Des criquets à protéger
Les menaces qui pèsent sur ces espèces
Il a été montré que l'Œdipode turquoise est une espèce particulièrement sédentaire, se dispersant peu pour chercher de nouveaux habitats. Lorsque ces derniers disparaissent, les dommages sont donc importants pour les populations. L’absence de considération pour les milieux où ces espèces vivent, comme les friches, pelouses, et autres milieux à végétation rase ou lacunaire, entraîne une mauvaise gestion néfaste pour ces insectes.
Le changement climatique pourrait en revanche être favorable à certains Œdipodes méridionaux comme l'Œdipode soufrée. Cela suppose de préserver les habitats ouverts qu’ils affectionnent et de les relier par des « corridors écologiques » : des milieux qui leur sont favorables. Sans cela, ils ne pourront migrer.

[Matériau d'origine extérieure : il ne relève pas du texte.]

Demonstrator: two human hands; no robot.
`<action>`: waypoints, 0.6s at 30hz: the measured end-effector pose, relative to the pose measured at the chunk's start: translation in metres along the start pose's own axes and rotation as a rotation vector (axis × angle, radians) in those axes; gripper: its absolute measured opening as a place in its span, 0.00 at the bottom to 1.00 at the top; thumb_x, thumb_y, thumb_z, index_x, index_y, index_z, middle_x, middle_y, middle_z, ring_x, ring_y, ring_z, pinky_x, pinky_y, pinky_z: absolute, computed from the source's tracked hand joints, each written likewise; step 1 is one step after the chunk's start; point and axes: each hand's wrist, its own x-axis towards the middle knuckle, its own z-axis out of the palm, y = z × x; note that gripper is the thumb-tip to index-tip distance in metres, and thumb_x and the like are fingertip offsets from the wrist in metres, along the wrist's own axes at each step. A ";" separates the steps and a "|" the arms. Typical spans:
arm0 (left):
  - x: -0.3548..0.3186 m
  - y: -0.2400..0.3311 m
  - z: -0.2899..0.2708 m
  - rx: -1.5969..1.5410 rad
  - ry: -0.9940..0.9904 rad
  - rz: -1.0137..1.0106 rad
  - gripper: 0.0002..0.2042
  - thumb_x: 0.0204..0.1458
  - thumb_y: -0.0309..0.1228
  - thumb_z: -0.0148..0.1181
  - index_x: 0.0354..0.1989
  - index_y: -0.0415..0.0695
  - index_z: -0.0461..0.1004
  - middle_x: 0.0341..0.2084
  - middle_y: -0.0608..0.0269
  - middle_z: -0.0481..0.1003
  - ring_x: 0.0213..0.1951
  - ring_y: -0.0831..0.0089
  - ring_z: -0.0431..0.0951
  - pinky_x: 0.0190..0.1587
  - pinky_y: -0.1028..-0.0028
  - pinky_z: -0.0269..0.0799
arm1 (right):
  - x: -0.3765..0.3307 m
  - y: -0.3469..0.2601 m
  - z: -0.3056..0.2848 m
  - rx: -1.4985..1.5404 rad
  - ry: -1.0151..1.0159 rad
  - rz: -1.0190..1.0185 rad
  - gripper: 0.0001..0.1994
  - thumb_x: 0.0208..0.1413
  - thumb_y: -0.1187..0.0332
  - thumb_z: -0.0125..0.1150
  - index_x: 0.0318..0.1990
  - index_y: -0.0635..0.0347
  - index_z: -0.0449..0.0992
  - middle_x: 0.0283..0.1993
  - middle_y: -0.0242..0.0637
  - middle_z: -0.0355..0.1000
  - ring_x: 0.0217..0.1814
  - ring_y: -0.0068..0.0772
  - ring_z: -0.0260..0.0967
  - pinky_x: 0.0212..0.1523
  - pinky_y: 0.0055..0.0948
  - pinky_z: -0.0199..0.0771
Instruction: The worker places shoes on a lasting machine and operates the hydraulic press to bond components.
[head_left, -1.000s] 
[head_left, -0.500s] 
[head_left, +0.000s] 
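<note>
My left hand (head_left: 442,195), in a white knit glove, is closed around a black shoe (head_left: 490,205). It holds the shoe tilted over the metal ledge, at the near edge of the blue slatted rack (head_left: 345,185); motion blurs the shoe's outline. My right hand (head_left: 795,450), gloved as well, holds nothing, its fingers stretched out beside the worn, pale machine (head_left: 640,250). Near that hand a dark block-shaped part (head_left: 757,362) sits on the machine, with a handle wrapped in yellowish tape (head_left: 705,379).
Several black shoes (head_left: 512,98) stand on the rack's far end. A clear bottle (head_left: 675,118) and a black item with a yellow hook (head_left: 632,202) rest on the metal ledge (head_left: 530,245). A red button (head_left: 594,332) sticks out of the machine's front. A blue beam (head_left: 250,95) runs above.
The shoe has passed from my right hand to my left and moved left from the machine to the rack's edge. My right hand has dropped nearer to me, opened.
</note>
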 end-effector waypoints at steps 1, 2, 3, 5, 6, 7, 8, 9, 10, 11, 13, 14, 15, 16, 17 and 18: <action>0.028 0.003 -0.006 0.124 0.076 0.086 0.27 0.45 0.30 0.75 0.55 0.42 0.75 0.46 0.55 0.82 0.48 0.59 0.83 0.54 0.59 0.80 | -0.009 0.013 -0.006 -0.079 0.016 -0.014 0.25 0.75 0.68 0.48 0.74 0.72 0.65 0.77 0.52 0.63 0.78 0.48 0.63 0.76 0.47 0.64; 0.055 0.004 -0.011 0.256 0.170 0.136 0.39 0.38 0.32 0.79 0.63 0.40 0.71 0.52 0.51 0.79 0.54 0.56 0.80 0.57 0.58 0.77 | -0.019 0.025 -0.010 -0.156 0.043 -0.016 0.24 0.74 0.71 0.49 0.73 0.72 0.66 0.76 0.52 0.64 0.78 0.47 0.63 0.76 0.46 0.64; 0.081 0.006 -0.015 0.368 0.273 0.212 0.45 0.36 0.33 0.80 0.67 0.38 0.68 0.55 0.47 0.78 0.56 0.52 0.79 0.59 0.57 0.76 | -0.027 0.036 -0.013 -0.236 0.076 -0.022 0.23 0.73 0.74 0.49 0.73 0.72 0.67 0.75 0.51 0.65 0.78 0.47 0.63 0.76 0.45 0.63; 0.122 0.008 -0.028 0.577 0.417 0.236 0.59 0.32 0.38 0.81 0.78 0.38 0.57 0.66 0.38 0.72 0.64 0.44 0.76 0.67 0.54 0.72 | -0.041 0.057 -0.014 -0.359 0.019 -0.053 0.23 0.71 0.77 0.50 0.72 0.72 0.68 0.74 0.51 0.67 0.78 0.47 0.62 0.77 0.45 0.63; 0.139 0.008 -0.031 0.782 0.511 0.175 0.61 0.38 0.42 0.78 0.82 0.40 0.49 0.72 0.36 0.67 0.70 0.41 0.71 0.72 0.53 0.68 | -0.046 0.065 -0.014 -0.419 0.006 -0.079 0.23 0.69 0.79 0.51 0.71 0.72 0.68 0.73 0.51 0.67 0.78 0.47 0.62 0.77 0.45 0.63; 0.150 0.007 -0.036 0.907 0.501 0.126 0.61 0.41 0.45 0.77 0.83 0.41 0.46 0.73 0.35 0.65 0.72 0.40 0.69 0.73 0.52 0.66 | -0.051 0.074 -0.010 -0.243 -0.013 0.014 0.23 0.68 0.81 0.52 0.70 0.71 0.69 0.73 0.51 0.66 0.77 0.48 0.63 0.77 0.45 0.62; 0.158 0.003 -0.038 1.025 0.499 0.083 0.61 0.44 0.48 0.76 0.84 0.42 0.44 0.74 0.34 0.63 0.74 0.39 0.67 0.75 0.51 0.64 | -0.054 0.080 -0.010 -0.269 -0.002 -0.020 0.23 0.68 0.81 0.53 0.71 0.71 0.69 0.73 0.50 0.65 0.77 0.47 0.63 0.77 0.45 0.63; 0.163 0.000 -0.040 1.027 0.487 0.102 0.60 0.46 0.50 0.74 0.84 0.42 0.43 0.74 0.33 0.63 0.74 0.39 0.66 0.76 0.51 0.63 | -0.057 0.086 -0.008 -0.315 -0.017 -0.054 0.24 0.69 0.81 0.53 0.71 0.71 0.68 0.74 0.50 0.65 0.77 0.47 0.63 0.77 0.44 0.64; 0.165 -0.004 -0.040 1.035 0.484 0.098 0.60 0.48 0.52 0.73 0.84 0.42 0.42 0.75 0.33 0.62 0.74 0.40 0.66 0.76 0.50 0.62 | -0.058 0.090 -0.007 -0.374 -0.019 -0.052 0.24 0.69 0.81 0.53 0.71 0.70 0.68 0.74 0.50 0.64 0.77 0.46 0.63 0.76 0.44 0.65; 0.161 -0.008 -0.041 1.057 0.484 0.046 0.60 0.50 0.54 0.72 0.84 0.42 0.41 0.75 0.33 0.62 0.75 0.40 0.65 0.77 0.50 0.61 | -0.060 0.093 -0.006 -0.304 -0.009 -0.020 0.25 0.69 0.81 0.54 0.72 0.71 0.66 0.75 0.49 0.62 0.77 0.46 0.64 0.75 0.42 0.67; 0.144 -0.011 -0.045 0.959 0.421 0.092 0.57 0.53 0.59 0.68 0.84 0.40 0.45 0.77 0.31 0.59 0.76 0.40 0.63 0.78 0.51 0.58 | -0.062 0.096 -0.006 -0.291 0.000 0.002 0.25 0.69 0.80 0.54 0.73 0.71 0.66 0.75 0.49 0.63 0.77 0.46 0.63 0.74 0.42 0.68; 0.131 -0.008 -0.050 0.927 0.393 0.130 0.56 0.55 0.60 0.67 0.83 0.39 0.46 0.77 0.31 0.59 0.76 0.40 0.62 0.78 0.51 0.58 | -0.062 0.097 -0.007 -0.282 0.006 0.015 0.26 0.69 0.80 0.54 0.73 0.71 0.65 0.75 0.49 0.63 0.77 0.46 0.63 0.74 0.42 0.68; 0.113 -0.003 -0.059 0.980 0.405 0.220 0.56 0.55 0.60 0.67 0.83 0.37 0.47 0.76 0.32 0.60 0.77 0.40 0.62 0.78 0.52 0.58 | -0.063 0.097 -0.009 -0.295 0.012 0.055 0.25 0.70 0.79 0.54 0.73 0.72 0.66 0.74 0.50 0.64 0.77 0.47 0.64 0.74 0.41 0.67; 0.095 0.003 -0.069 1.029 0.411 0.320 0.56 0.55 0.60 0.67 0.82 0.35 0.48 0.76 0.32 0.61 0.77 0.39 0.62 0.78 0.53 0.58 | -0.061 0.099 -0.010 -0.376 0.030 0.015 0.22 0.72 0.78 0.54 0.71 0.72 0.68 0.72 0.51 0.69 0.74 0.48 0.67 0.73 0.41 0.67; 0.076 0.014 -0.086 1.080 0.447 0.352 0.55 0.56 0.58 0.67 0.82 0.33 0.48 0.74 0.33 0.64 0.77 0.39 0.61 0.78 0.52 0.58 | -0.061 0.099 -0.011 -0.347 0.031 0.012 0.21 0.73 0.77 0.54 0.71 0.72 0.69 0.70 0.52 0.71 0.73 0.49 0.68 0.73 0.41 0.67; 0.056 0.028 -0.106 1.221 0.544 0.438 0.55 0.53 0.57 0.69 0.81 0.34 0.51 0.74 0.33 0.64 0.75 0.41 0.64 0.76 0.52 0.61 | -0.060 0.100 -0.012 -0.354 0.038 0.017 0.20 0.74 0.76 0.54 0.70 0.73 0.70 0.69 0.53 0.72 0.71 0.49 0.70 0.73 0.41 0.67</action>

Les actions entreprises pour leur sauvegarde
Les actions favorables à ces criquets visent avant tout à préserver leurs habitats de prédilection : anciennes zones d’extraction comme les ardoisières, bancs de sable, coteaux au sol décapé, pelouses rases... Il s’agit alors d’éviter que ces lieux soient boisés par l’homme ou que, naturellement, la végétation y évolue et se densifie. Cela passe notamment par la gestion extensive des pelouses grâce à un pâturage ponctuel. Des partenariats avec des agriculteurs sont ainsi mis en place sur le département, comme sur les coteaux du Pont-Barré. Le Département participe activement à la mise en place de telles gestions sur d’autres espaces naturels sensibles.